Instructions for the task:
Return every line of the data below, exactly.

***** Supplied information

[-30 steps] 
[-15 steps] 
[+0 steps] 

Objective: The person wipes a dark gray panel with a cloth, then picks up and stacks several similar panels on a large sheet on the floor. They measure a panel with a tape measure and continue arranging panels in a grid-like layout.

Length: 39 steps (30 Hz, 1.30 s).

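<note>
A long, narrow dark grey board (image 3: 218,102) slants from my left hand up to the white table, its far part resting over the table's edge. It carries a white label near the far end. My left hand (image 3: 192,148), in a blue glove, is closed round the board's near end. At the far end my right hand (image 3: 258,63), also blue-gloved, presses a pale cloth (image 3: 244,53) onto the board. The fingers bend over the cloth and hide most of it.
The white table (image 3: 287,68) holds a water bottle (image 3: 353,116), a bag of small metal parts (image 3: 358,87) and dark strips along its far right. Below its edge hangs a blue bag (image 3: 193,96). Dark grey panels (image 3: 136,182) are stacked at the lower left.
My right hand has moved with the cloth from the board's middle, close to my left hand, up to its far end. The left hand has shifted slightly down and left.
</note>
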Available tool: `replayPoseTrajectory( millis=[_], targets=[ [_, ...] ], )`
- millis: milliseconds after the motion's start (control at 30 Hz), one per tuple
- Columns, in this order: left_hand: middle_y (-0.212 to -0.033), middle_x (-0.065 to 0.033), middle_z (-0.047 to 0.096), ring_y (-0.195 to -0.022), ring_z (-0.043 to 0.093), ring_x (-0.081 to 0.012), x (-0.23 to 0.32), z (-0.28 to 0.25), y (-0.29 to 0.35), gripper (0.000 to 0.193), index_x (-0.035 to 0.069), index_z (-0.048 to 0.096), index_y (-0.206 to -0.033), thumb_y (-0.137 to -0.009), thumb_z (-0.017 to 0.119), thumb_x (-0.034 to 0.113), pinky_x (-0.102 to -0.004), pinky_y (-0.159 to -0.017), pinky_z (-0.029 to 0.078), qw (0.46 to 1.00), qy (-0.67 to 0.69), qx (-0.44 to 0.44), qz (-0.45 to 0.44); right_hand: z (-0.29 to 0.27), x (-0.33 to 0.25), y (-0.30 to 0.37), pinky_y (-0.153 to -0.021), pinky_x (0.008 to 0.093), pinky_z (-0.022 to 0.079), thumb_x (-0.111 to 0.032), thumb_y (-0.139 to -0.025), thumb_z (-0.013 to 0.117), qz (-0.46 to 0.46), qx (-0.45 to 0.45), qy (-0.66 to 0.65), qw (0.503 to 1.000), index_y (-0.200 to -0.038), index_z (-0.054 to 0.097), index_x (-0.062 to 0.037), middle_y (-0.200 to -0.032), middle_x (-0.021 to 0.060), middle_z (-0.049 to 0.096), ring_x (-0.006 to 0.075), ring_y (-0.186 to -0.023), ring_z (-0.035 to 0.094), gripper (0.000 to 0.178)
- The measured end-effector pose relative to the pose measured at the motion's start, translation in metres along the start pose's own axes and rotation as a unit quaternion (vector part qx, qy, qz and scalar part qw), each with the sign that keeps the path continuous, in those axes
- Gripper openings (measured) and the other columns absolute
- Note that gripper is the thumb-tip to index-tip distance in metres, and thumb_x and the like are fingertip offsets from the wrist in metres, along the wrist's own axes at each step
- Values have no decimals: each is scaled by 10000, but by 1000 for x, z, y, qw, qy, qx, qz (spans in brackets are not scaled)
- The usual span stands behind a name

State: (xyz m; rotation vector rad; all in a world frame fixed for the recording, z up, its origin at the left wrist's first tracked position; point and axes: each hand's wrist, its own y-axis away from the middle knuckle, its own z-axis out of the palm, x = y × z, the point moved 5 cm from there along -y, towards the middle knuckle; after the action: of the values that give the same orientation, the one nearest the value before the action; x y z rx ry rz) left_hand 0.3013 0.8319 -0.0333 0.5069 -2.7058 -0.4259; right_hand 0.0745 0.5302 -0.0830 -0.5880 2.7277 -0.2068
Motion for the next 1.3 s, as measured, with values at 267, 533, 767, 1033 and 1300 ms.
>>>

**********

Task result:
[-30 steps] 
[-15 steps] 
[+0 steps] 

Objective: The person wipes a dark gray panel with a cloth, then picks up and stacks several similar panels on a large sheet on the floor. They measure a panel with a tape measure and continue arranging panels in a grid-like layout.

Length: 39 steps (30 Hz, 1.30 s).

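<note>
A long, narrow dark grey board (image 3: 218,102) slants from my left hand up to the white table, its far part resting over the table's edge. It carries a white label near the far end. My left hand (image 3: 192,148), in a blue glove, is closed round the board's near end. At the far end my right hand (image 3: 258,63), also blue-gloved, presses a pale cloth (image 3: 244,53) onto the board. The fingers bend over the cloth and hide most of it.
The white table (image 3: 287,68) holds a water bottle (image 3: 353,116), a bag of small metal parts (image 3: 358,87) and dark strips along its far right. Below its edge hangs a blue bag (image 3: 193,96). Dark grey panels (image 3: 136,182) are stacked at the lower left.
My right hand has moved with the cloth from the board's middle, close to my left hand, up to its far end. The left hand has shifted slightly down and left.
</note>
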Available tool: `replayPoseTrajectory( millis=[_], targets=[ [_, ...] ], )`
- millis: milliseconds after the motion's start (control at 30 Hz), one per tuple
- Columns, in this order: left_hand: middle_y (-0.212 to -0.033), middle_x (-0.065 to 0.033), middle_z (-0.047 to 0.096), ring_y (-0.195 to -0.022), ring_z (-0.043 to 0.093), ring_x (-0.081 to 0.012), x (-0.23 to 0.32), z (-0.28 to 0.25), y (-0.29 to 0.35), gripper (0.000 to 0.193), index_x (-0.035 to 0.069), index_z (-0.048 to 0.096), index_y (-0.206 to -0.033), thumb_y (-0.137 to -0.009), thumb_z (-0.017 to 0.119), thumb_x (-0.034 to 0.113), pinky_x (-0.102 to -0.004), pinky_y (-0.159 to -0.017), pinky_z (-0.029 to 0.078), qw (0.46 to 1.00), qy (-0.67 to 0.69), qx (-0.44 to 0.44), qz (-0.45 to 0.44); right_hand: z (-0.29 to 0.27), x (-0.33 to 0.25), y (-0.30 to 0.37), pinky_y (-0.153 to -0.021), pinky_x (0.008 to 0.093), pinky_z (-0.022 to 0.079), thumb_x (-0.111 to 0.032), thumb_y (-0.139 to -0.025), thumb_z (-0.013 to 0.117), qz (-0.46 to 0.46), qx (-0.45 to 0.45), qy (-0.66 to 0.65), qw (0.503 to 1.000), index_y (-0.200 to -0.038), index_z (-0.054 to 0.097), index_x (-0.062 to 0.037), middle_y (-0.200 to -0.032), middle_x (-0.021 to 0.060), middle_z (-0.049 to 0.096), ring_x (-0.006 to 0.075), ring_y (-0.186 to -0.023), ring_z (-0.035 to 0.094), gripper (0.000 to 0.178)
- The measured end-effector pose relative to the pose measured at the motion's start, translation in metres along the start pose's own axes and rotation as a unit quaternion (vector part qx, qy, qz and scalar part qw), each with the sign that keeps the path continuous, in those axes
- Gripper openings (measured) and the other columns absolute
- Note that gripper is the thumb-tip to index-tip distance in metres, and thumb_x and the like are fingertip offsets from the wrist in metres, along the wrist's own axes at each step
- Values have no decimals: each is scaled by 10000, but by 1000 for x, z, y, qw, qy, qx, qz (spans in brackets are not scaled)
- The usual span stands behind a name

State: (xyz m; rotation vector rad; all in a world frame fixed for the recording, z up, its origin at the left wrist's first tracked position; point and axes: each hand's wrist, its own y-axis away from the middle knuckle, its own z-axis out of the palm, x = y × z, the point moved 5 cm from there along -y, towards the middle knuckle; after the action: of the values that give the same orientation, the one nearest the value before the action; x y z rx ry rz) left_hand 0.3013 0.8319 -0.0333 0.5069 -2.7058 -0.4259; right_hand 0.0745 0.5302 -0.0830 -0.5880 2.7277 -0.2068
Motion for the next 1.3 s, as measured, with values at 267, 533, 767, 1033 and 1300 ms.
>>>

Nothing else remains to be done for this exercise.